━━━━━ SUPPLIED INFORMATION

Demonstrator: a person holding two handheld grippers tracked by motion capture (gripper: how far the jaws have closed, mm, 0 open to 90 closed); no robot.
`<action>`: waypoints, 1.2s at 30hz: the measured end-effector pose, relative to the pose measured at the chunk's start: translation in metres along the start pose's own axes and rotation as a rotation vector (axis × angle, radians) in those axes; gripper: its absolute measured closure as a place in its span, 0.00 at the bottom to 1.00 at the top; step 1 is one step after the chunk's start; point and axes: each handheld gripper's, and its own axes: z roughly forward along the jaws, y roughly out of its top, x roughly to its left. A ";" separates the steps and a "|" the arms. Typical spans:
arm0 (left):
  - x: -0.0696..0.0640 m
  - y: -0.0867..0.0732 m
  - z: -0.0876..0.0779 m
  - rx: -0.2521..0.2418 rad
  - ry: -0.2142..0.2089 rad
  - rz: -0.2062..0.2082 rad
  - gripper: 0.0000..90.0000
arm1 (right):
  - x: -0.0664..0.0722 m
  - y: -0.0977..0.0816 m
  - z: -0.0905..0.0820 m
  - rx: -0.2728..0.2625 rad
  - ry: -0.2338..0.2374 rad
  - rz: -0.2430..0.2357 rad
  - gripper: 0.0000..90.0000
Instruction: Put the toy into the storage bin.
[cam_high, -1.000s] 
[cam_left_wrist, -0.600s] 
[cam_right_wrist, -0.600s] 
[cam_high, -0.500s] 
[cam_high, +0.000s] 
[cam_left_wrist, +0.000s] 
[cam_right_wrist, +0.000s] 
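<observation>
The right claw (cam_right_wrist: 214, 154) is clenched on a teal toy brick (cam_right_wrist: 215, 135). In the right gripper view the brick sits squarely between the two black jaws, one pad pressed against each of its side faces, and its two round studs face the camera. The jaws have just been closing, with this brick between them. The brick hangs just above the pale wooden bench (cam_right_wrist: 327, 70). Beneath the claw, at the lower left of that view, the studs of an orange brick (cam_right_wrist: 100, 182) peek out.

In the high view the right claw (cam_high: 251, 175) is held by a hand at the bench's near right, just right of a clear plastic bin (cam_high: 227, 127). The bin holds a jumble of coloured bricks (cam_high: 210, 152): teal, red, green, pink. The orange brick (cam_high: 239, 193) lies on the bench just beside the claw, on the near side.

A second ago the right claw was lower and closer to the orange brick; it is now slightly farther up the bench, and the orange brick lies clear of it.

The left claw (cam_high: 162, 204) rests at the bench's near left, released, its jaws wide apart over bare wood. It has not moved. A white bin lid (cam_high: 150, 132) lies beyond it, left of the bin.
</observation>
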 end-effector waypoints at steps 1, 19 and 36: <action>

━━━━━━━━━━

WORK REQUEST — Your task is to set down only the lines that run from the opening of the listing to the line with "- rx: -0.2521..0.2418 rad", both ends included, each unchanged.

RESULT —
Demonstrator: a person holding two handheld grippers tracked by motion capture (gripper: how far the jaws have closed, mm, 0 open to 90 closed); no robot.
`<action>`: waypoints, 1.2s at 30hz: the measured end-effector pose, relative to the pose measured at the chunk's start: translation in metres along the start pose's own axes and rotation as a rotation vector (axis × angle, radians) in those axes; gripper: its absolute measured closure as a place in its span, 0.00 at the bottom to 1.00 at the top; step 1 is one step after the chunk's start; point and axes: each handheld gripper's, and its own axes: z roughly forward along the jaws, y roughly out of its top, x roughly to its left. A ";" separates the steps and a "|" the arms. Typical spans:
arm0 (left):
  - x: -0.0696..0.0640 m
  - y: -0.0867..0.0732 m
  - z: -0.0876..0.0779 m
  - rx: -0.2521..0.2418 rad

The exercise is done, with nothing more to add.